3

I have some web site with JSON on it. JSON is in utf8 codepage ( as in RFC)

Web server answer:Content-Type:application/json; charset=utf-8

I need to convert it and send to scom agent. All is ok except that powershell destroys any Cyrillic symbol to '?'

$api = New-Object -comObject 'MOM.ScriptAPI'
$discoveryData = $api.CreateDiscoveryData(0, $sourceId, $managedEntityId)


$browser = New-Object System.Net.WebClient
$browser.Proxy.Credentials =[System.Net.CredentialCache]::DefaultNetworkCredentials 

$rowdata = Invoke-WebRequest 'https://monitoring.net/monitoring.json' -UseBasicParsing

$jsondata = ConvertFrom-Json $rowdata


foreach ($urls in $jsondata.monitors) 
{
    $instance = $discoveryData.CreateClassInstance("$MPElement[Name='58MCLibrary!F.058MC.Json.Url.Class']$")
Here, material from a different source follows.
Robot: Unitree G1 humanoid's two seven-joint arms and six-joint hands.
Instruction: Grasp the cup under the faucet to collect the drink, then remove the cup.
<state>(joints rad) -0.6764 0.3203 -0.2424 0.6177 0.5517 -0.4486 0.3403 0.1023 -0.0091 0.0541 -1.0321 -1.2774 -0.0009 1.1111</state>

    $instance.AddProperty("$MPElement[Name='058MCLibrary!058MC.Json.Url.Class']/Name$", $urls.name)               
    $instance.AddProperty("$MPElement[Name='58MCLibrary!058MC.Json.Url.Class']/Resource$", $urls.resource) 
    $instance.AddProperty("$MPElement[Name='058MCLibrary!058MC.Json.Url.Class']/Description$", $urls.description) 


    $discoveryData.AddInstance($instance)


}

$discoveryData

Story is that $urls.name and $urls.resource are ok - no cyrrylic in it

But $urls.description looks like Description ??????????????, ?????????????????? ?????????? ?????????????? ??????????. ????????????????????

Any way to fix it ? I tryed to set default env codepage with .NET to utf8 - no changes...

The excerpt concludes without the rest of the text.